Sort of true. In C99, you can:

  void f(int len){
    int array[len];
    printf("sizeof len: %zu\n", sizeof(array));
  }
Yes, I was weirded out when I saw this for the first time. But C does in fact have arrays; they're just not very good arrays.


If len is big enough your f() call will crash with a stack overflow.


I don't understand why stacks are still so small. On nice operating systems memory is only needed when it's touched, not when it's asked for, so making the stack large doesn't cost anything unless you need a large stack. On 64-bit systems you could make the stack a billion gigabytes and still have 95% of your process' virtual address space available for the heap.

On Windows the stack is one megabyte by default. We live in the future and we're still afraid of recursion without tail-call optimisation and arrays on the stack. Ridiculous.


Stacks are small because every thread in the system has to have one, it's that simple.


Who said stacks had to be contiguous and allocated ahead of time?


How would you manage non-contiguous stacks ? ie, how would you know (upon return) where is the caller's stack frame is ?

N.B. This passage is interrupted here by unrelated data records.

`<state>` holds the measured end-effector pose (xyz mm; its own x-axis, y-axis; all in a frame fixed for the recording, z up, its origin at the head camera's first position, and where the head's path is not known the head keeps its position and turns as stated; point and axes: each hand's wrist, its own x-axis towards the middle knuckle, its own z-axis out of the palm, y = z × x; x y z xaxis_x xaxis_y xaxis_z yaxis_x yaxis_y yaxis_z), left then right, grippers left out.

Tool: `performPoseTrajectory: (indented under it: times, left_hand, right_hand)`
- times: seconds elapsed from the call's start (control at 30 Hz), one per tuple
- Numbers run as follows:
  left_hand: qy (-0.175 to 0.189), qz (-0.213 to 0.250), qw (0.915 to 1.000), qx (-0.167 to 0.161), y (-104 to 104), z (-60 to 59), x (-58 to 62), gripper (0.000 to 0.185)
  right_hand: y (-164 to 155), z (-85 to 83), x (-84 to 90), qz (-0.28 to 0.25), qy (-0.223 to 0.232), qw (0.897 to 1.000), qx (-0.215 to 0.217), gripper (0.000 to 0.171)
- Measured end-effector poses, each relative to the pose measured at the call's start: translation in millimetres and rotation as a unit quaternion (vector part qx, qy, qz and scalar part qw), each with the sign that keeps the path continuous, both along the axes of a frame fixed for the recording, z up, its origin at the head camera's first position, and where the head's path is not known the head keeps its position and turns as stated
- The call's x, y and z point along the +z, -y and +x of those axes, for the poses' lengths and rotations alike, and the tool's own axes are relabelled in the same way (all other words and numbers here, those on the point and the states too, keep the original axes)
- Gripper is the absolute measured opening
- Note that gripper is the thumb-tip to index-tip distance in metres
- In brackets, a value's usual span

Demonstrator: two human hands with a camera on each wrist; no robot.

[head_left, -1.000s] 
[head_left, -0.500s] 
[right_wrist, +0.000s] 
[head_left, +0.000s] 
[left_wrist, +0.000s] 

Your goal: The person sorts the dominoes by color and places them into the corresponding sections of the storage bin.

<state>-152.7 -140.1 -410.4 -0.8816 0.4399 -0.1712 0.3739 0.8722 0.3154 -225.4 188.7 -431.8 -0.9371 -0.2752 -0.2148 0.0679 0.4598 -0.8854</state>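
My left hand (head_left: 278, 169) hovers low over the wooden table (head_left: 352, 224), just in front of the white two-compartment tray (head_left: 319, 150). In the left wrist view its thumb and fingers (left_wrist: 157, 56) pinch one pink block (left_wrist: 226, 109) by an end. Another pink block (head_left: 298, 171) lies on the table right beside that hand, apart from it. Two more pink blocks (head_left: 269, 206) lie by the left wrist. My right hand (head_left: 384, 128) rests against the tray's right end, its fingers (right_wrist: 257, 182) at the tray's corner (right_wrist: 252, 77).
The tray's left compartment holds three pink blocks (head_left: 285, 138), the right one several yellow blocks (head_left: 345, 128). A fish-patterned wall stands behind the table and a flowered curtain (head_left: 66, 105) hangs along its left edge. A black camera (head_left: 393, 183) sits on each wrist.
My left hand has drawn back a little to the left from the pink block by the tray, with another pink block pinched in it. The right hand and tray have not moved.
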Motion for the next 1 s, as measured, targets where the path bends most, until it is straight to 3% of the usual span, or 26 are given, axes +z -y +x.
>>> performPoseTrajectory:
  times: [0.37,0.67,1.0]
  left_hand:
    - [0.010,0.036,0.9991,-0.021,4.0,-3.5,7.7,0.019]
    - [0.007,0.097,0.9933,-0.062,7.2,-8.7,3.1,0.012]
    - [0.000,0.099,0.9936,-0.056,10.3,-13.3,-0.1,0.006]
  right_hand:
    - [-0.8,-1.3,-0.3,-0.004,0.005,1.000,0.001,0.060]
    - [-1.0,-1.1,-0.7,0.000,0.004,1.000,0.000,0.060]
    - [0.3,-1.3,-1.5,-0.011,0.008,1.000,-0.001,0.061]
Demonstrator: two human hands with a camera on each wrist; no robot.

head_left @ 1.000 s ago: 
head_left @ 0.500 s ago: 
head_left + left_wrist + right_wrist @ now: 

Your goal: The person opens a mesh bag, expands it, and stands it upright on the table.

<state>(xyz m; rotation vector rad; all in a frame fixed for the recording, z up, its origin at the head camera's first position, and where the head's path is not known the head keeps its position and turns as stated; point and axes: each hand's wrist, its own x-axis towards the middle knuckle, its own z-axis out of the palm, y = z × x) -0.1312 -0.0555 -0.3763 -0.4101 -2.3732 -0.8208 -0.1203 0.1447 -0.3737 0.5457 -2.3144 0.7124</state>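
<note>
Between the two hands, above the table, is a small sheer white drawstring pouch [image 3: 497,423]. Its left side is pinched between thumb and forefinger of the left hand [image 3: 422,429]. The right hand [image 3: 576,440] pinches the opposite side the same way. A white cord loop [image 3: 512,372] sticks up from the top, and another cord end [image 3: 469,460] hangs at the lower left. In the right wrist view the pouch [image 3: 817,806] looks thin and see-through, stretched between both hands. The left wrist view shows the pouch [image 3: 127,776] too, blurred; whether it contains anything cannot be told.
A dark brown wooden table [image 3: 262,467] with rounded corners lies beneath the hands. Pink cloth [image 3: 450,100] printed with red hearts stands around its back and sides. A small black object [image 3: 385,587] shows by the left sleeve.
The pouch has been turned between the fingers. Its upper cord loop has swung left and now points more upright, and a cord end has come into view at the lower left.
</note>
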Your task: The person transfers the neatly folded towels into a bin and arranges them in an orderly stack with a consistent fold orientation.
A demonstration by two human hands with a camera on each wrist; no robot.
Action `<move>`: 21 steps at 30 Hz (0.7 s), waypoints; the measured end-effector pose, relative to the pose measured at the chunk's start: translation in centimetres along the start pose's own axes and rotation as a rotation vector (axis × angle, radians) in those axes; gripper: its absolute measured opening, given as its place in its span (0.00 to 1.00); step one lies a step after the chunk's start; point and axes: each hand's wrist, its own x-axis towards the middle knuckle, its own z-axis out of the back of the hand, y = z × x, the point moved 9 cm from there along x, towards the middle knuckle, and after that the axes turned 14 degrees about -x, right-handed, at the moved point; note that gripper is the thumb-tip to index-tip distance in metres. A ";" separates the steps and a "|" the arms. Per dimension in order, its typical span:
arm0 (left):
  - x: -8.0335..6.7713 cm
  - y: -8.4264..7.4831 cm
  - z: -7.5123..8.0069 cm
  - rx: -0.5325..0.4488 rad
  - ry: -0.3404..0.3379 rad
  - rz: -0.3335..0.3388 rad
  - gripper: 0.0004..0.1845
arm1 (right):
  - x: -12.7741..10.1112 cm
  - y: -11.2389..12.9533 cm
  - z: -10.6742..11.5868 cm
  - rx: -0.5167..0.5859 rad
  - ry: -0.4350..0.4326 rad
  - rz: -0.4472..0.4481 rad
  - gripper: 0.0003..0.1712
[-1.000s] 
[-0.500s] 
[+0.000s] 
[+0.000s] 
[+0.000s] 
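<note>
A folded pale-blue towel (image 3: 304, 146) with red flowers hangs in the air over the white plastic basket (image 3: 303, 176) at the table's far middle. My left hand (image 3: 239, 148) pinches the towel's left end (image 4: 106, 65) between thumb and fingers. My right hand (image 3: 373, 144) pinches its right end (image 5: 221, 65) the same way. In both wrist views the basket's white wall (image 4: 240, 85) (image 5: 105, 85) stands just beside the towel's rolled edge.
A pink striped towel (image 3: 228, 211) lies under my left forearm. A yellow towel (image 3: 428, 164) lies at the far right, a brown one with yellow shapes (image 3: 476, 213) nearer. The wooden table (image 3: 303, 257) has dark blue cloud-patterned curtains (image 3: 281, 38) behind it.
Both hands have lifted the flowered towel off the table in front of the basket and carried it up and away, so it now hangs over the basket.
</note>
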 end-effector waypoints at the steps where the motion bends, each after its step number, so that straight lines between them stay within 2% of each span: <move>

The stack is only contiguous in the virtual address space. The physical address space is a different beast. The operating system allocates a big chunk of virtual address space for the stack but doesn't allocate the physical memory to fill that. When an app wants to read or write from the unallocated part of the stack, a page fault interrupt is generated and the operating system allocates physical memory frames and assigns them to the virtual memory addresses of the stack. When the thread/process is interrupted for servicing, the operating system checks the value of the stack pointer register (rsp in x86_64) and frees the physical memory corresponding to the virtual addresses above that in the stack.

So having a large stack will only consume virtual address space which we have plenty of (2^48 bytes in most x86_64's) but will not consume physical memory, which is a more limited resource.


You would keep a frame pointer, which would tell you where to find the caller's stack frame. Most systems already do this, to aid debugging and tracing tools, to support variable-length stack allocations, or for any number of other reasons.